What is being asked: Repeat exactly, and only, the lines below starting at the line that contains "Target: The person" and ending at the line that contains "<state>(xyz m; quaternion", inclusive of both.

-------- Extracted information

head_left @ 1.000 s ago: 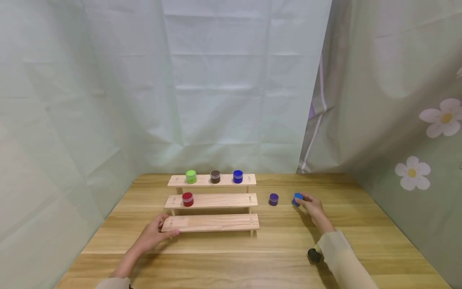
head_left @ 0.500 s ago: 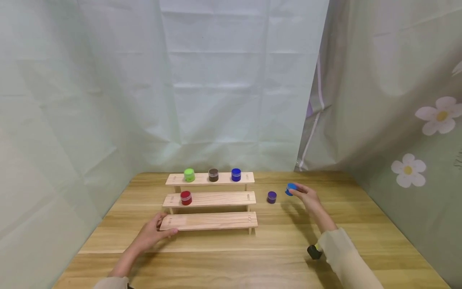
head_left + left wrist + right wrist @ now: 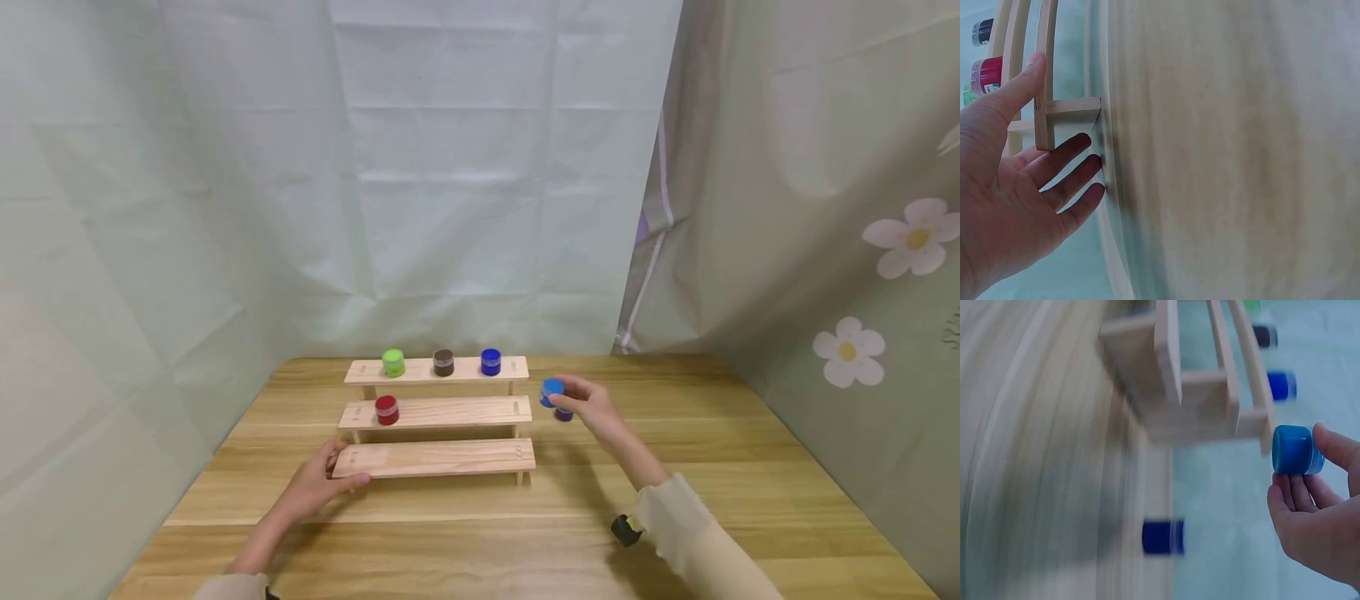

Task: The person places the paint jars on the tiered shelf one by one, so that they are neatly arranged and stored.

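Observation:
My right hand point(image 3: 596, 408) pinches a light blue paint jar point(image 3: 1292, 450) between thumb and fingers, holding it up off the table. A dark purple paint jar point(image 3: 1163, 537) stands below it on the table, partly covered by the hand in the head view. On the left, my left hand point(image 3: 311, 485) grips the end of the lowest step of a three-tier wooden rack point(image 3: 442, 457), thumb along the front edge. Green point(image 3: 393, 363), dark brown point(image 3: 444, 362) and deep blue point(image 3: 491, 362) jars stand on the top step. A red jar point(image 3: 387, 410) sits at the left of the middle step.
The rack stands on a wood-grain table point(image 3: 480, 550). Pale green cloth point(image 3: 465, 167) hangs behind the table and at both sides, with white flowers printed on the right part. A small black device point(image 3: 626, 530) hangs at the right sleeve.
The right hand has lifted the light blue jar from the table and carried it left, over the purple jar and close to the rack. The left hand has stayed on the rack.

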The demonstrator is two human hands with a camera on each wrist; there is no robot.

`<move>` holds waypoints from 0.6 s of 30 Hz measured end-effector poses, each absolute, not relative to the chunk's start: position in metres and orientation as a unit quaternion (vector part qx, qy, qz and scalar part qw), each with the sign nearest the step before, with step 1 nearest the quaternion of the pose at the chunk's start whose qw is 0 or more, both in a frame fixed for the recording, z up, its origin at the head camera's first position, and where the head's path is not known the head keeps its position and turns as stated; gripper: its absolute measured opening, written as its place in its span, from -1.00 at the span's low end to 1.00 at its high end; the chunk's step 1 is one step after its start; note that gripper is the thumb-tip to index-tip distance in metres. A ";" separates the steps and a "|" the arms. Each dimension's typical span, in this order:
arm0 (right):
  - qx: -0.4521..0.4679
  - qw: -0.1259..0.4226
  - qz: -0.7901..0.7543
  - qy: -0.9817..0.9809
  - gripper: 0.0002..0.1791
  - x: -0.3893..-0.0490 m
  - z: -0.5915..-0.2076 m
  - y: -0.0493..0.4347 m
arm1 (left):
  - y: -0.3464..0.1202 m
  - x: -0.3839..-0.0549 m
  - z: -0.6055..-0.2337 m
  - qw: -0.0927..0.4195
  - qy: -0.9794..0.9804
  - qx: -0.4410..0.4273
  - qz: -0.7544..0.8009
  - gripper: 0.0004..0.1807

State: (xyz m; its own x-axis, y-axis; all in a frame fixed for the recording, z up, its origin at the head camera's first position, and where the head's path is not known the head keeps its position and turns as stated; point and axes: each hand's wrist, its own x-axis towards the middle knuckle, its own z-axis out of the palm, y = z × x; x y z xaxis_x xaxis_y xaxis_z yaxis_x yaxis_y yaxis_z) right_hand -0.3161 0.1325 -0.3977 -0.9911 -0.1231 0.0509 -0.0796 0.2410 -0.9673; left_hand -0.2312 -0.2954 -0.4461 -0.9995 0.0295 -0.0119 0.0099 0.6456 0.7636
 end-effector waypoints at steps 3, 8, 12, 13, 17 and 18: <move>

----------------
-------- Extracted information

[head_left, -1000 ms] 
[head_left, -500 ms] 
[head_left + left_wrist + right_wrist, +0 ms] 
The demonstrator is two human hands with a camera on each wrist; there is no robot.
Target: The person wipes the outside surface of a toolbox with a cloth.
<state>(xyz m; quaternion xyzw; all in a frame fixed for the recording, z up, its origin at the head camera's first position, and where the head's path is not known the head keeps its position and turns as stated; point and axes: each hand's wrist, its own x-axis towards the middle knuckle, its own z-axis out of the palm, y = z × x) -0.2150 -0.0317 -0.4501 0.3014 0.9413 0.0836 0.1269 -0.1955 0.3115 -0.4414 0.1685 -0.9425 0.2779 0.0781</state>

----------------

Solution:
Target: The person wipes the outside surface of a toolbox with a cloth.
<state>(xyz m; quaternion xyzw; all in a frame fixed for the recording, z up, its origin at the head camera's first position, and where the head's path is not known the head keeps its position and turns as stated; point and axes: each hand's wrist, its own x-axis towards the middle knuckle, its own z-axis out of the palm, y = z × x) -0.2150 -0.0317 -0.4501 0.3014 0.9413 0.0836 0.1269 -0.1955 0.3115 -0.4414 0.1685 -0.9425 0.2779 0.0781</state>

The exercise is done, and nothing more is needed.